*** Block opens ***

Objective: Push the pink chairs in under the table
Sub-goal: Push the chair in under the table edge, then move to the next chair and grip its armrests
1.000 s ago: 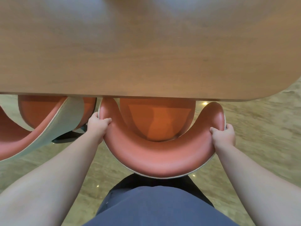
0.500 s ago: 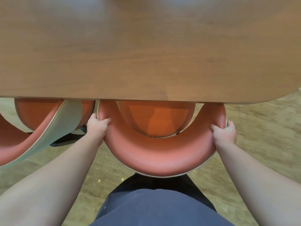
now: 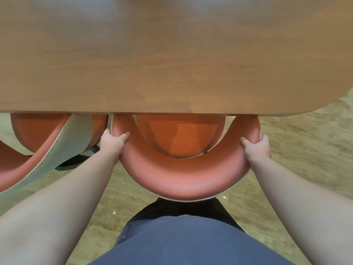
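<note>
Pink chair at table's near edge, seat and arm tips partly under it. Second pink chair just left, also part under. Left hand and right hand fingers curled gripping backrest ends.

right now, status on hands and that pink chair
Left hand and right hand grip the pink curved-back chair. Seat partly under the wooden table. Second pink chair close at left, not touching.
</note>
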Action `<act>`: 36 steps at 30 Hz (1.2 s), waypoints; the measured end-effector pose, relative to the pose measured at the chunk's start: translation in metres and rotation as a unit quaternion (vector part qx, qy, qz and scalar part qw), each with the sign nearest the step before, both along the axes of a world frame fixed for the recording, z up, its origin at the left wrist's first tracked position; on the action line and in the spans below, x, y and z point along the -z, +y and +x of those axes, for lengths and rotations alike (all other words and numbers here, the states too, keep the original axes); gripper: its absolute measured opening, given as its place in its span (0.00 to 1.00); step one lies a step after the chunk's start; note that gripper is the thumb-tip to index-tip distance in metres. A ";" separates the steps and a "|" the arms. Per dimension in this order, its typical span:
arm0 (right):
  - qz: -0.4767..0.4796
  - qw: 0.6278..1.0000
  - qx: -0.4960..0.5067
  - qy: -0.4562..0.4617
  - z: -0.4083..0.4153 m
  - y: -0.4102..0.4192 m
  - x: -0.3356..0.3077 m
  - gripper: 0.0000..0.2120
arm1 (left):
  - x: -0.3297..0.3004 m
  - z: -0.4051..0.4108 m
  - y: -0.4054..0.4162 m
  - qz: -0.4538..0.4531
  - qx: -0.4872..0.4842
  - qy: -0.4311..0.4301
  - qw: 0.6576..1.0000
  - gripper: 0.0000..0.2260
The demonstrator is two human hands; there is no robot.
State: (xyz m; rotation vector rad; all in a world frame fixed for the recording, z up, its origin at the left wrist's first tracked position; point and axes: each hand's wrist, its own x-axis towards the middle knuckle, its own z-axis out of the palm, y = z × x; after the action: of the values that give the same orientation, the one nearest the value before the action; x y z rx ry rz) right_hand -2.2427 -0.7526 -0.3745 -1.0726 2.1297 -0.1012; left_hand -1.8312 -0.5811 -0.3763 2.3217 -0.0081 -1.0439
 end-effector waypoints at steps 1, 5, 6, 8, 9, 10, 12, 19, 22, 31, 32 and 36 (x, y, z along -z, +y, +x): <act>0.007 1.000 -0.001 -0.005 0.001 0.000 -0.001 0.31 | -0.002 0.000 -0.001 0.011 0.003 0.005 1.000 0.29; 0.032 0.998 0.025 -0.044 0.006 0.003 -0.016 0.30 | -0.015 -0.001 -0.005 0.033 -0.001 0.052 0.998 0.26; 0.032 0.997 0.033 -0.056 0.007 0.005 -0.021 0.29 | -0.020 -0.001 -0.005 0.031 -0.004 0.057 0.998 0.26; 0.023 0.996 0.040 -0.074 0.011 0.012 -0.035 0.29 | -0.033 -0.002 -0.003 0.021 0.002 0.059 0.998 0.29; 0.015 0.996 0.038 -0.081 0.013 0.016 -0.042 0.29 | -0.040 -0.003 -0.001 0.012 0.012 0.052 0.998 0.30; 0.007 0.996 0.033 -0.089 0.014 0.021 -0.049 0.29 | -0.048 -0.006 0.002 -0.001 0.022 0.043 0.999 0.29; -0.005 0.993 0.022 -0.114 0.015 0.031 -0.063 0.28 | -0.067 -0.014 0.007 -0.020 0.038 0.020 0.999 0.26; -0.039 0.958 0.069 -0.275 0.003 0.033 -0.114 0.15 | -0.137 -0.078 -0.024 -0.115 0.088 0.095 0.985 0.11; -0.080 0.950 0.055 -0.297 -0.023 0.017 -0.140 0.14 | -0.163 -0.120 -0.054 -0.154 0.108 0.082 0.979 0.13; -0.194 0.914 0.043 -0.354 -0.192 -0.035 -0.222 0.12 | -0.234 -0.318 -0.154 -0.283 0.181 0.041 0.941 0.15; -0.205 0.910 0.040 -0.359 -0.215 -0.040 -0.232 0.12 | -0.243 -0.348 -0.166 -0.302 0.190 0.042 0.933 0.15; -0.261 0.887 0.040 -0.379 -0.303 -0.055 -0.271 0.11 | -0.275 -0.455 -0.207 -0.367 0.244 0.075 0.895 0.14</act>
State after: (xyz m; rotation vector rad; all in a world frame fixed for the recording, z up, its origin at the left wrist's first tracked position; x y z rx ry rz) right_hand -2.5456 -0.8079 -0.1034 -0.9984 1.4376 -1.0126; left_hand -2.2858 -0.7880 -0.1014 1.5610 -0.8197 -1.1831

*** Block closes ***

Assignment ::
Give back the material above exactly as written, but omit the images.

Answer for the task ::
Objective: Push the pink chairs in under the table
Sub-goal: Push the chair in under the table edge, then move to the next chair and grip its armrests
1.000 s ago: 
0.500 s ago: 
now: 
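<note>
Pink chair at table's near edge, seat and arm tips partly under it. Second pink chair just left, also part under. Left hand and right hand fingers curled gripping backrest ends.

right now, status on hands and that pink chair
Left hand and right hand grip the pink curved-back chair. Seat partly under the wooden table. Second pink chair close at left, not touching.
</note>
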Action `<act>`: 36 steps at 30 Hz (1.2 s), waypoints; the measured end-effector pose, relative to the pose measured at the chunk's start: translation in metres and rotation as a unit quaternion (vector part qx, qy, qz and scalar part qw), each with the sign nearest the step before, both along the axes of a world frame fixed for the recording, z up, its origin at the left wrist's first tracked position; on the action line and in the spans below, x, y and z point along the -z, +y and +x of those axes, for lengths and rotations alike (all other words and numbers here, the states too, keep the original axes); gripper: its absolute measured opening, given as its place in its span (0.00 to 1.00); step one lies a step after the chunk's start; note that gripper is the thumb-tip to index-tip distance in metres. A ";" separates the steps and a "|" the arms. Per dimension in this order, its typical span:
arm0 (right):
  - qz: -0.4767..0.4796
  - qw: 0.6278..1.0000
  - qx: -0.4960..0.5067
  - qy: -0.4562..0.4617
  - z: -0.4083..0.4153 m
  - y: -0.4102..0.4192 m
  - x: -0.3356..0.3077 m
  - gripper: 0.0000..0.2120
arm1 (left):
  - x: -0.3297..0.3004 m
  - z: -0.4051..0.4108 m
  - y: -0.4054..0.4162 m
  - qz: -0.4538..0.4531
  - qx: -0.4872..0.4842
  - qy: -0.4311..0.4301
  - qw: 0.6576..1.0000
  - gripper: 0.0000..0.2260
The demonstrator is two human hands; there is no robot.
State: (xyz m; rotation vector rad; all in a world frame fixed for the recording, z up, its origin at the left wrist's first tracked position; point and axes: each hand's wrist, its own x-axis towards the middle knuckle, its own z-axis out of the palm, y = z × x; after the action: of the values that give the same orientation, the one nearest the value before the action; x y z rx ry rz) right_hand -2.2427 -0.7526 -0.3745 -1.0726 2.1297 -0.1012; left_hand -1.8312 -0.5811 -0.3763 2.3217 -0.0081 -1.0439
 end-effector waypoints at steps 1, 5, 6, 8, 9, 10, 12, 19, 22, 31, 32 and 36 (x, y, z along -z, +y, +x): <act>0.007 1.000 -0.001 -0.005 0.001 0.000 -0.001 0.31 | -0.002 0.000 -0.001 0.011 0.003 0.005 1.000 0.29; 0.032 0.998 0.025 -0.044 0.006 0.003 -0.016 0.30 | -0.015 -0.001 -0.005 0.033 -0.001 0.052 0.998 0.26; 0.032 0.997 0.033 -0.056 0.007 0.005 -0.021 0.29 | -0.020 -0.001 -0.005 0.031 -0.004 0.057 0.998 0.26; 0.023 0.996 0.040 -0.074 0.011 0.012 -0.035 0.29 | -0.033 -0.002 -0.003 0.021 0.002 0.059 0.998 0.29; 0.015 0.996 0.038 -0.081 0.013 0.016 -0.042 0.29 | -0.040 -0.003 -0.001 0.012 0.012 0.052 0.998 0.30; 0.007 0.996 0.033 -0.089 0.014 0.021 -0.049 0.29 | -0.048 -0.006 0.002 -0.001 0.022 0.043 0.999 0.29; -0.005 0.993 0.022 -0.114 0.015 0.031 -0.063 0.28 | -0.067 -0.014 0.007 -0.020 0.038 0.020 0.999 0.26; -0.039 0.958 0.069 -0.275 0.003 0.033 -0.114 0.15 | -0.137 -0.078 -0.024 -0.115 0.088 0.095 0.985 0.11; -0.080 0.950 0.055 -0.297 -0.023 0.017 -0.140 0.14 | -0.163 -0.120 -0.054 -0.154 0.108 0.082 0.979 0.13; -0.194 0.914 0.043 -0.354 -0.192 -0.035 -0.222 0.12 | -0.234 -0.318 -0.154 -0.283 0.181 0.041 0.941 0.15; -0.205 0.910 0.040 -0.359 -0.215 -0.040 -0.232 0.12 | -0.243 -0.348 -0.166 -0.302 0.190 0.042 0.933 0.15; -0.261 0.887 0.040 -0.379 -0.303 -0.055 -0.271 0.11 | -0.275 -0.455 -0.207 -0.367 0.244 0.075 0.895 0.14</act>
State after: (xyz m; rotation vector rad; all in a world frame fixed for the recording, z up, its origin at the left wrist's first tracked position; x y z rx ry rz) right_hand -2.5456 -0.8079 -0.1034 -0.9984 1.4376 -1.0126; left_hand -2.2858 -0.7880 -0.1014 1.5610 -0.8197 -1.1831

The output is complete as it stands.